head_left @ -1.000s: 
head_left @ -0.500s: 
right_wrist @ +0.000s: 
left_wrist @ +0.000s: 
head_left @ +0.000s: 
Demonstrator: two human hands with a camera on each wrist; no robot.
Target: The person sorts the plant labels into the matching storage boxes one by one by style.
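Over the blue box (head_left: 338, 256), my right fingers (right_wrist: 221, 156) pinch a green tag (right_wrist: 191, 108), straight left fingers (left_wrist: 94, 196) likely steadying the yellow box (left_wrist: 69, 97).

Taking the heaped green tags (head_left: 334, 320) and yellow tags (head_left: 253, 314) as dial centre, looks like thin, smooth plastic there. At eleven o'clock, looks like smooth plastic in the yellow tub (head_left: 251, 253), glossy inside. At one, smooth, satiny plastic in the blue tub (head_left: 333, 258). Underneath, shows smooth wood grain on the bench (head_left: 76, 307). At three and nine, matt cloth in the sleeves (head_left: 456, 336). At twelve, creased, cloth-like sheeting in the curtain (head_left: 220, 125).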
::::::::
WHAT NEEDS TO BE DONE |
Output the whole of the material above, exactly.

SOLUTION TO THE EXERCISE |
head_left @ -1.000s: 
head_left @ -0.500s: 
right_wrist @ +0.000s: 
left_wrist @ +0.000s: 
head_left @ +0.000s: 
Demonstrator: two human hands with a camera on each wrist; no robot.
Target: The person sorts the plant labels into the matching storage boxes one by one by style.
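Over the blue box (head_left: 338, 256), my right fingers (right_wrist: 221, 156) pinch a green tag (right_wrist: 191, 108), straight left fingers (left_wrist: 94, 196) likely steadying the yellow box (left_wrist: 69, 97).

Taking the heaped green tags (head_left: 334, 320) and yellow tags (head_left: 253, 314) as dial centre, looks like thin, smooth plastic there. At eleven o'clock, looks like smooth plastic in the yellow tub (head_left: 251, 253), glossy inside. At one, smooth, satiny plastic in the blue tub (head_left: 333, 258). Underneath, shows smooth wood grain on the bench (head_left: 76, 307). At three and nine, matt cloth in the sleeves (head_left: 456, 336). At twelve, creased, cloth-like sheeting in the curtain (head_left: 220, 125).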

This output is complete.